**Problem to solve:** Give the number of lines in the material below that hold "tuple", and nothing besides.

**Working data:**
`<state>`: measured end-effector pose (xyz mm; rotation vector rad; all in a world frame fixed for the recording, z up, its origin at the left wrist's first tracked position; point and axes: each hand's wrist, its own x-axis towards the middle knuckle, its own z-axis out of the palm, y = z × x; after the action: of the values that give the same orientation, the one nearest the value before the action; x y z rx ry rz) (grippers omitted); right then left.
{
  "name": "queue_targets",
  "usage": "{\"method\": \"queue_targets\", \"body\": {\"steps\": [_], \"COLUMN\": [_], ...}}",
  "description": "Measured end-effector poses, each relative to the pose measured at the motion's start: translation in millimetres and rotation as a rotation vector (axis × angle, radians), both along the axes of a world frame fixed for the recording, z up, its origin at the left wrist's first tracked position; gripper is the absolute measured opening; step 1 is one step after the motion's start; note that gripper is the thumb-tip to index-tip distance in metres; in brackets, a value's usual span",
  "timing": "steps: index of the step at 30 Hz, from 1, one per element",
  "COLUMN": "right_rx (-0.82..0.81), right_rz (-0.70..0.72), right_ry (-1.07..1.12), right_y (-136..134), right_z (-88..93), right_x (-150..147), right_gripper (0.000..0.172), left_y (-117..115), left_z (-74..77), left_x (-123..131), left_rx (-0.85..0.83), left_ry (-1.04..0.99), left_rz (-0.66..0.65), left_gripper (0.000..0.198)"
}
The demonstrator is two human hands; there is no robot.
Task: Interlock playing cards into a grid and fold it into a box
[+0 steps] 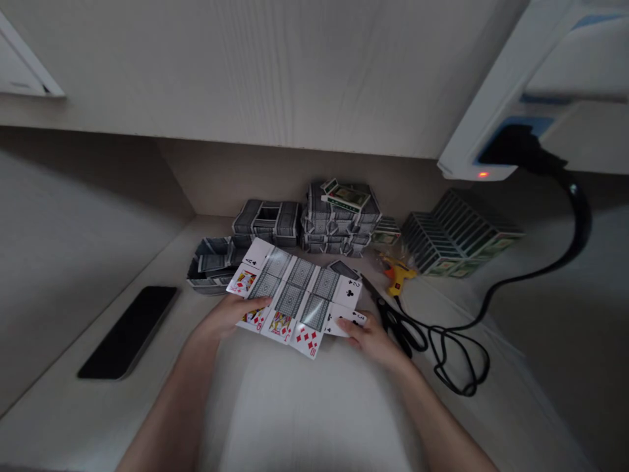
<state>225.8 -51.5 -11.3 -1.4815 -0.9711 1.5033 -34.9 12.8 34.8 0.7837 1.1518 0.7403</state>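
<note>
Sheet of overlapping white playing cards with grey patterned backs [289, 298], held up between both hands over the near part of the pale wood-grain bench [302, 419]. Sheet tilts, right end nearer the wearer. Middle shows grey backs; faces show along the rim: black ace at far left, two of clubs at far right, black three below it, red queen, jack and ten on the near edge.

Left hand [236, 313] pinches the left end, thumb on top, fingers mostly hidden beneath. Right hand [369, 335] clamped on the right end, thumb lying on the three. Whether the sheet touches anything behind it, cannot tell.

Behind: open-topped grey box built of cards [213, 283] at left; grey card-covered block with a rectangular opening [268, 219] beside it; then a taller stack of grey card-built blocks [337, 226], a small green-and-white card packet [346, 196] lying on top. Right rear, stepped rows of green-and-white card boxes [462, 233].

Right of the sheet: yellow glue gun with orange trigger [400, 275], black-handled scissors [400, 326] near the right hand, loose black cable [462, 387]. Far left, black flat phone [128, 333].
</note>
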Motion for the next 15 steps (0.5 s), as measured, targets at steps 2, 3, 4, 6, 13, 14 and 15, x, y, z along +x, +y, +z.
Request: {"method": "queue_targets", "body": {"steps": [2,3,4,6,13,14,15], "right_rx": [-0.021,-0.03,-0.043,-0.071,0.047,0.061,0.069], "right_rz": [0.023,0.034,0.039,0.029,0.019,0.004,-0.016], "right_ry": [0.025,0.042,0.059,0.087,0.198,0.202,0.196], "right_y": [0,0,0,-1,0,1,1], "right_z": [1.3,1.4,1.2,0.3,-2.1,-2.2,-2.3], "right_x": [3,4,5,8,1,-2,-5], "right_gripper": [0.038,0.037,0.037,0.036,0.036,0.038,0.039], "left_y": [0,0,0,0,-1,0,0], "left_z": [1.4,2.0,2.6,3.5,2.4,1.5,0.2], "left_x": [0,0,-1,-2,2,3,3], "left_rx": [-0.003,-0.005,-0.009,-0.021,-0.029,-0.023,-0.015], "left_ry": [0.006,0.012,0.018,0.022,-0.014,-0.02,-0.025], "left_rz": [0.003,0.004,0.003,-0.005,0.009,0.017,0.024], "left_gripper": [0.042,0.041,0.041,0.042,0.042,0.042,0.043]}}
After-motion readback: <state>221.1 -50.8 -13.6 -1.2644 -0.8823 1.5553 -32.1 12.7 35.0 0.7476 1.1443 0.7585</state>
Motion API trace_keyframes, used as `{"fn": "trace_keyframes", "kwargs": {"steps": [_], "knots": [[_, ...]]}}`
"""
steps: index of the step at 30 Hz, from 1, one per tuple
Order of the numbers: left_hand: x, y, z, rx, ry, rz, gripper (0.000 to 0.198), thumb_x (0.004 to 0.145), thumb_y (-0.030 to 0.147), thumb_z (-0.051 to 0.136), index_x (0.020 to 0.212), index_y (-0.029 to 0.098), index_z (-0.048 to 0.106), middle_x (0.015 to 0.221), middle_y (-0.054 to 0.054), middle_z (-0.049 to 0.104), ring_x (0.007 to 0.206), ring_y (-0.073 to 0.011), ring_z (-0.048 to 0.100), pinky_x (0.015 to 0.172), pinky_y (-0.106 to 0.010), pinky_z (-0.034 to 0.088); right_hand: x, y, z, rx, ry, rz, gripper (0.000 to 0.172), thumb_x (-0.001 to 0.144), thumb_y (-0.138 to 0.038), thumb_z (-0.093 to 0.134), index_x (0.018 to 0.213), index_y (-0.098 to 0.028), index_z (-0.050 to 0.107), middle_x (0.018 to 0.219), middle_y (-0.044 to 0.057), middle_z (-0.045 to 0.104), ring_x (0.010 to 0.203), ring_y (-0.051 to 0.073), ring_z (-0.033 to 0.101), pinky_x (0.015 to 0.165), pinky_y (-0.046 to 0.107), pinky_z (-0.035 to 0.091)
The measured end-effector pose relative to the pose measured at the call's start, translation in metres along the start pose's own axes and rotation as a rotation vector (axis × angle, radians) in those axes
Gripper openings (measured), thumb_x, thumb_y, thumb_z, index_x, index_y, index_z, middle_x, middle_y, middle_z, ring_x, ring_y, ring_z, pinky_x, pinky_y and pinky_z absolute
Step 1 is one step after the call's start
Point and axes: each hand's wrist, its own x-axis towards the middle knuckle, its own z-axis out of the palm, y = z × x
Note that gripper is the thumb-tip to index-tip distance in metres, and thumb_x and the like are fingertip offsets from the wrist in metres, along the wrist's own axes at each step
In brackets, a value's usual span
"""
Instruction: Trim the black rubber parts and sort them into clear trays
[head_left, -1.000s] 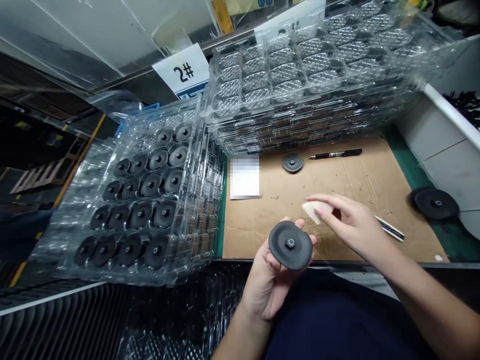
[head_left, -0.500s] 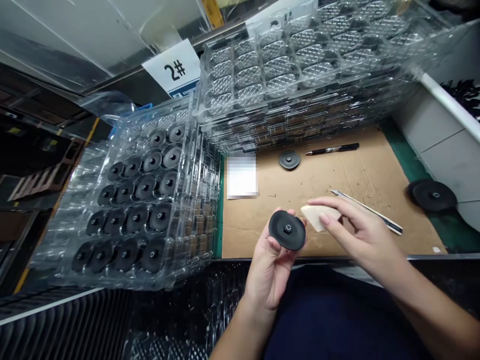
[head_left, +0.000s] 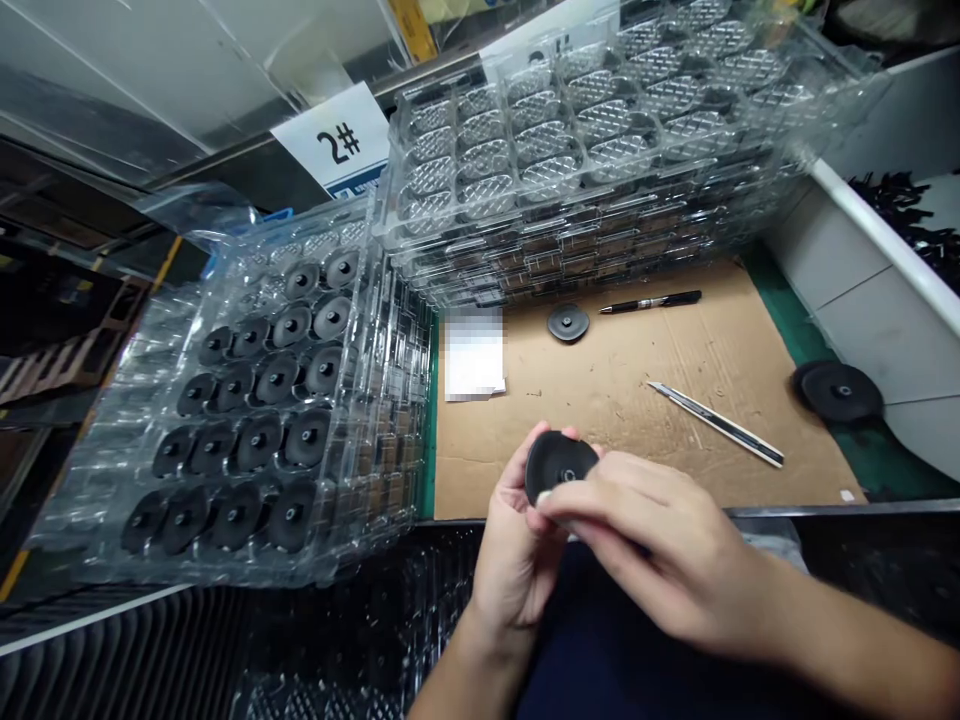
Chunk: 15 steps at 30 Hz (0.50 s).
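My left hand (head_left: 517, 540) grips a round black disc (head_left: 551, 460) with a small raised hub at its centre, tilted toward me. Over its lower right part bends my right hand (head_left: 645, 530), fingers pinched together at the rim. A pale tip of the cream-coloured pad (head_left: 543, 497) shows at those fingertips; the rest is hidden by the hand. Beyond the hands, a similar black disc (head_left: 568, 323) lies on the cardboard sheet (head_left: 510, 450). The utility knife (head_left: 716, 424) rests to the right of it, and a black pen (head_left: 651, 302) lies farther back.
At the left, a clear plastic tray (head_left: 112, 470) on a stack holds rows of black discs. Stacked clear trays (head_left: 540, 200) line the back. More black discs (head_left: 840, 390) lie at the right beside a white bin (head_left: 862, 270). A white paper (head_left: 472, 355) lies near the left stack.
My right hand has moved left and down with the cream-coloured pad, from beside the disc onto its rim. The disc has tilted in my left hand. The camera view has shifted slightly.
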Motion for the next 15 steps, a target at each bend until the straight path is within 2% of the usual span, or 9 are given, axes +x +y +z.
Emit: {"fn": "trace_keyframes", "kwargs": {"steps": [3,6,9,12,15], "knots": [[0.003,0.0,-0.003,-0.04,-0.061,-0.03,0.057,0.06,0.036,0.078,0.114,0.027,0.062,0.119,-0.004,0.062,0.109,-0.0269,0.06,0.091,-0.032,0.051,-0.014,0.004,-0.009,-0.036,-0.048,0.077,0.025,0.087,-0.008,0.048,0.108,-0.018,0.058,0.09,0.002,0.062,0.081,0.011,0.054,0.077,0.024,0.043],[0.005,-0.001,-0.005,-0.074,-0.07,-0.01,0.055,0.062,0.034,0.077,0.114,0.026,0.062,0.118,-0.003,0.063,0.108,-0.023,0.06,0.091,-0.028,0.05,-0.02,0.01,-0.015,-0.115,0.029,0.138,0.025,0.088,-0.01,0.048,0.108,-0.02,0.058,0.085,0.001,0.06,0.077,0.01,0.053,0.071,0.022,0.042],[0.004,-0.001,-0.003,-0.129,-0.056,0.02,0.049,0.069,0.031,0.073,0.116,0.025,0.06,0.12,-0.003,0.063,0.108,-0.0176,0.06,0.092,-0.024,0.048,-0.02,0.017,-0.015,-0.065,0.13,0.308,0.022,0.09,-0.018,0.048,0.109,-0.025,0.058,0.091,0.0,0.061,0.077,0.01,0.055,0.066,0.021,0.042],[0.002,0.0,-0.002,-0.173,-0.048,0.004,0.048,0.071,0.033,0.071,0.117,0.025,0.06,0.122,-0.003,0.062,0.113,-0.022,0.058,0.098,-0.031,0.046,-0.023,0.025,-0.011,0.108,0.256,0.501,0.019,0.091,-0.028,0.049,0.108,-0.028,0.058,0.1,-0.001,0.062,0.083,0.011,0.058,0.067,0.02,0.045],[0.003,0.0,-0.003,-0.198,-0.046,-0.024,0.048,0.07,0.035,0.071,0.116,0.024,0.06,0.122,-0.003,0.061,0.117,-0.0287,0.055,0.105,-0.04,0.04,-0.031,0.034,-0.006,0.198,0.332,0.585,0.02,0.09,-0.034,0.051,0.107,-0.027,0.057,0.098,0.0,0.061,0.081,0.012,0.058,0.068,0.02,0.047]]}}
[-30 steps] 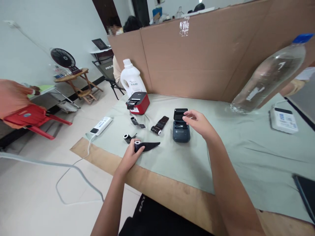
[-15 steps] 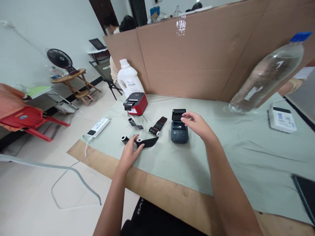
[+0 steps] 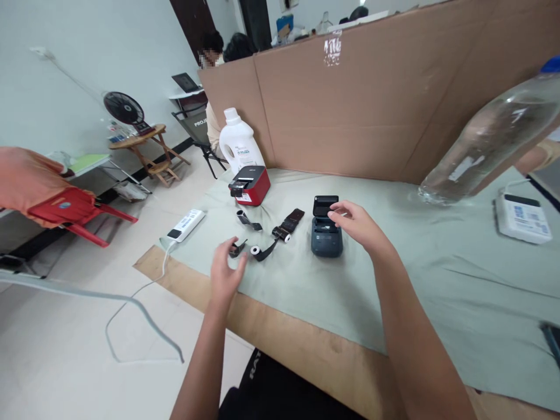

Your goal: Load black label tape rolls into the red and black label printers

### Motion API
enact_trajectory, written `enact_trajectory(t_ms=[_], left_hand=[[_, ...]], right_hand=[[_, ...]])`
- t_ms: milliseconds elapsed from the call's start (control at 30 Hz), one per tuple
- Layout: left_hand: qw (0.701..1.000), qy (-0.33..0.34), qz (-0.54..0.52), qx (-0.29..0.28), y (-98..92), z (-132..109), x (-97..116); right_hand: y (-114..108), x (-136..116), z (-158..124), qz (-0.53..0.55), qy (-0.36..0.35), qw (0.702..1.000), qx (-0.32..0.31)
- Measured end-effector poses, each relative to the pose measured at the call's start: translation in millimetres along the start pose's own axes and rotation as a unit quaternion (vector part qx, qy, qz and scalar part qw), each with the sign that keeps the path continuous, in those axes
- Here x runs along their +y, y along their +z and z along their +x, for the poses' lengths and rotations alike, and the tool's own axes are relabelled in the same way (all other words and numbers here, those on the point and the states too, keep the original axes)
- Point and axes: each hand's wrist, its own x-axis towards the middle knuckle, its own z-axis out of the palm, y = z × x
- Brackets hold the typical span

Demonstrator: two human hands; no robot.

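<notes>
My left hand [image 3: 225, 273] is over the front of the cloth, thumb and fingers apart, beside a small black roll [image 3: 237, 251] that it partly covers. Just right of it lies a second black roll [image 3: 258, 253] with a white core and a loose tail. My right hand [image 3: 359, 226] has bent, parted fingers at the right edge of the raised lid of a small dark label printer [image 3: 326, 236]; whether they touch the lid is unclear. Between the hands, a wider black roll [image 3: 289, 224] lies partly unrolled. Behind it is another black roll [image 3: 248, 220].
A red and black printer [image 3: 251, 185] and a white jug [image 3: 240, 143] stand at the back left, before a cardboard wall [image 3: 336, 116]. A large water bottle [image 3: 485, 143] leans at right, near a white box [image 3: 522, 219]. A power strip [image 3: 187, 226] lies at the left edge.
My left hand has come off the roll with the white core and shifted left to the other roll. My right hand stays by the printer lid. The view has turned slightly left.
</notes>
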Motion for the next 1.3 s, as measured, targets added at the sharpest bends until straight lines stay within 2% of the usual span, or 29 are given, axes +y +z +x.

**Reply to the task:** 2